Lessons from Dan Buettner’s Blue Zones Project
What does it take to make an entire city healthier and more open to a plant-based lifestyle?
Dan Buettner, an award-winning journalist, researcher, and a National Geographic fellow, knows exactly how to get it done. Thanks to his Blue Zones Project, communities across the United States from rural Minnesota to beach cities in California to a corporate hub in Texas are being transformed. Cities who commit to Blue Zones Project report savings in health care costs, longer lifespan, drop in obesity and smoking rates and many other improvements.
With our Corporate Initiatives Program kicking off in its first year, we got an opportunity to interview Dan about his perspective on being a change maker and making an impact on corporate and community levels.
Tell us about the work of Blue Zones Project with businesses and corporations?
Dan: Blue Zones Project works with entire communities. Our approach is comprehensive and community-wide and we believe if that if you want to make employees healthier, you have to make their city healthier.
One of the success stories of Blue Zones Project is the community of Albert Lea, MN that has seen a 38% increase in walking and biking and have lost a total of 8,000 pounds.
Blue Zones Project offers workplace certification project for companies, schools, grocery stores where businesses are coached in about 50 ways that an employer can optimize their environment. We encourage business to change policies and implement designs where people would be more likely to move more, eat more plant-based options, connect more, and know their sense of purpose. We coach employers in implementing these changes and if at least 70% of the recommendations get implemented, they get certified by us.
At companies’ cafeteria, we ask them to charge a bit more for hamburgers or meat entrees and use the extra funds to subsidize appealing and delicious plant-based offerings with fresh ingredients and a real chef preparing them so that they are really tasty.
We also convinced employers to offer green trays at the salad bar and red trays at the hamburger line. Bottom line: we don’t take people’s choice away, we try to make healthy choice easier, more salient, and easier to find.
What are some of the essential partnerships that make Blue Zones Project a success?
Dan: Our initiative is publicly supported and privately funded. We work with city governments and leaders and usually develop a partnership with an insurance company or a hospital system to fund the program in a particular community. For example, Albert Lea project received funds from Minnesota Department of Transportation, Minnesota State Health Insurance Assistance Program (SHIP), Blue Cross Blue Shield of Minnesota, Mayo Clinic Health System, Walmart, and many other community organizations. We partner with organizations that clearly see the link between the purpose of our program and being able to bring down obesity, smoking and improve health and quality of life indicators in the entire community.
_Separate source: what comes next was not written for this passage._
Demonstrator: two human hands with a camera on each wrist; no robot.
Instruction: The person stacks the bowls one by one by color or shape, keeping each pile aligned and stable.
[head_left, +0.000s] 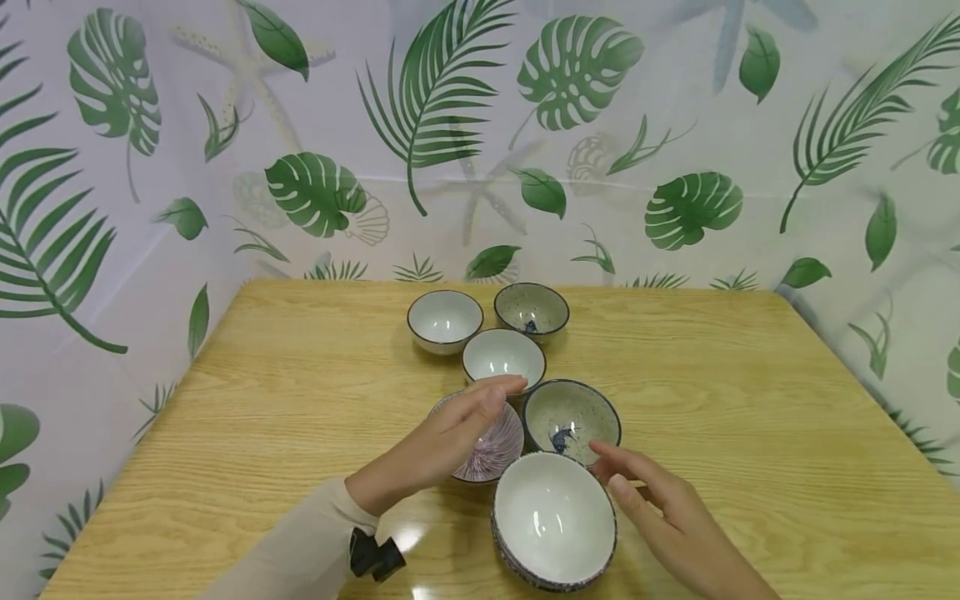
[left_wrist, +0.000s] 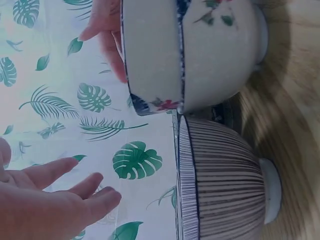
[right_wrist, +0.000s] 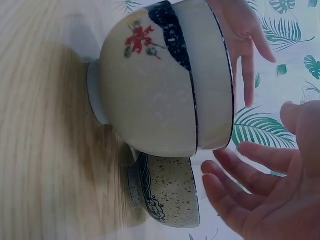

But this project only works if people actually commit to change. Through our program, we encourage people to take a pledge where they agree to do plant-based potlucks with other people, take purpose workshops and volunteer, implement a checklist we give them in order to optimize their home for a healthier lifestyle. We work with a city council to influence such things as restaurant menus with ample vegetable and fruit offerings, favor pedestrian over automobile method of transportation or favor a non-smoker over a smoker.
The change happens gradually, usually, after about 5 years you get enough ubiquity and penetration. Our main premise on which we operate our entire program is we don’t try to change people’s lives, we change their environment. We create an environment where it’s cheaper and more accessible and even cooler to eat plant-based entrees, to eat fewer calories, move more, socialize more, and know your sense of purpose.
What advice would you give to a vegan in a workplace who wants to make a difference in his or her organization?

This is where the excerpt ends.